| Data |
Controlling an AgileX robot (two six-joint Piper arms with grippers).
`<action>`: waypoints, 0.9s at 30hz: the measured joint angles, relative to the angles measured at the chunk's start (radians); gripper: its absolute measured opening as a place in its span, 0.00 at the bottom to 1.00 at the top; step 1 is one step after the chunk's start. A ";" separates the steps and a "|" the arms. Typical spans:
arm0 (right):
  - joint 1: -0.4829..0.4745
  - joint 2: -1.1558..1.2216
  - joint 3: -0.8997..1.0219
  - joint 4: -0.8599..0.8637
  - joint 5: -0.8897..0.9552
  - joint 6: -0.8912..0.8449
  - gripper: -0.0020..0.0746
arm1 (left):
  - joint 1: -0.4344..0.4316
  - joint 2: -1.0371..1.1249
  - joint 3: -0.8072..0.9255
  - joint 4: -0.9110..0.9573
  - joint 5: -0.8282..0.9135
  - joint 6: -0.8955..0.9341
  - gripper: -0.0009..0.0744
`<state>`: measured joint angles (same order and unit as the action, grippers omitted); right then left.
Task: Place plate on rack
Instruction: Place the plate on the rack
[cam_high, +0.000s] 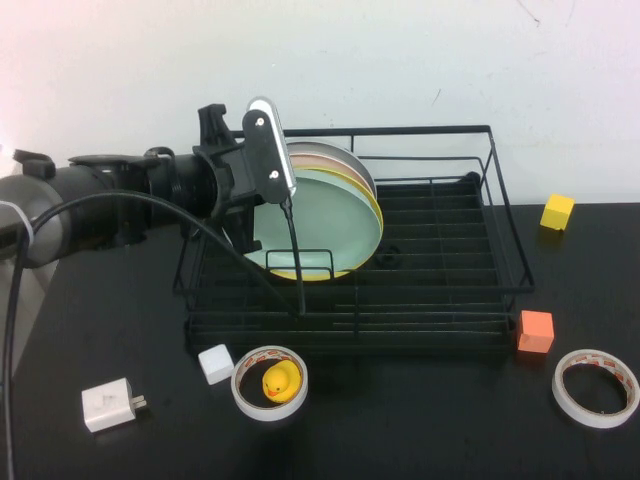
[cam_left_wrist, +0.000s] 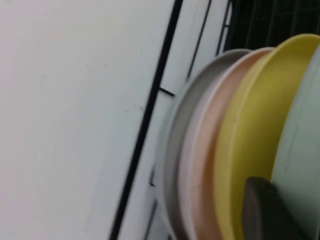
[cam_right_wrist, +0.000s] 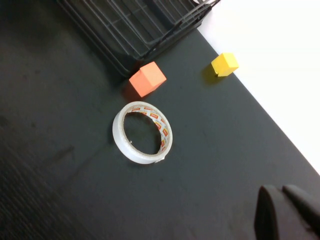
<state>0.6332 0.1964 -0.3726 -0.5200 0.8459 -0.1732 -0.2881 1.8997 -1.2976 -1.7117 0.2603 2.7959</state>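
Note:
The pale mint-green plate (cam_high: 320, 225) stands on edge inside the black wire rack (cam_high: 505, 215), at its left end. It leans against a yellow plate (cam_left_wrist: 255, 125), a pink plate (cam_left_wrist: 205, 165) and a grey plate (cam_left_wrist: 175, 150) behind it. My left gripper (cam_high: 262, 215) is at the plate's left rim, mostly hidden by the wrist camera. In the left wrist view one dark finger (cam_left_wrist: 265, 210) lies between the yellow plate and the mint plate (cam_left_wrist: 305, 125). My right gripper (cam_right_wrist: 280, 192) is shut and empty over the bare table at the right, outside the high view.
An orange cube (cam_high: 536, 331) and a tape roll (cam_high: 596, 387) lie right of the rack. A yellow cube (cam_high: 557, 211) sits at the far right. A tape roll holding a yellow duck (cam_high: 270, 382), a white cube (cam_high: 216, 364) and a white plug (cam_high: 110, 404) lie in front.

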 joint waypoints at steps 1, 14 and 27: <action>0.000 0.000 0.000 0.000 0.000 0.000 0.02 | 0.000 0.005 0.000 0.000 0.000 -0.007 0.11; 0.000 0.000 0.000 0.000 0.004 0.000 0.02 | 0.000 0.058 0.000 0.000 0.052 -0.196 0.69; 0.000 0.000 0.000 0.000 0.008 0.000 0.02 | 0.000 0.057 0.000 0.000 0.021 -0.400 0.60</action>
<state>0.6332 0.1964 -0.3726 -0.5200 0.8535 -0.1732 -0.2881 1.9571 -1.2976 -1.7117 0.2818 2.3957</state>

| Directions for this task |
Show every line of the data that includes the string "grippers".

| Response to this exercise |
Controlling an AgileX robot (two six-joint Piper arms with grippers).
`<state>`: measured joint angles (same order and unit as the action, grippers omitted); right then left.

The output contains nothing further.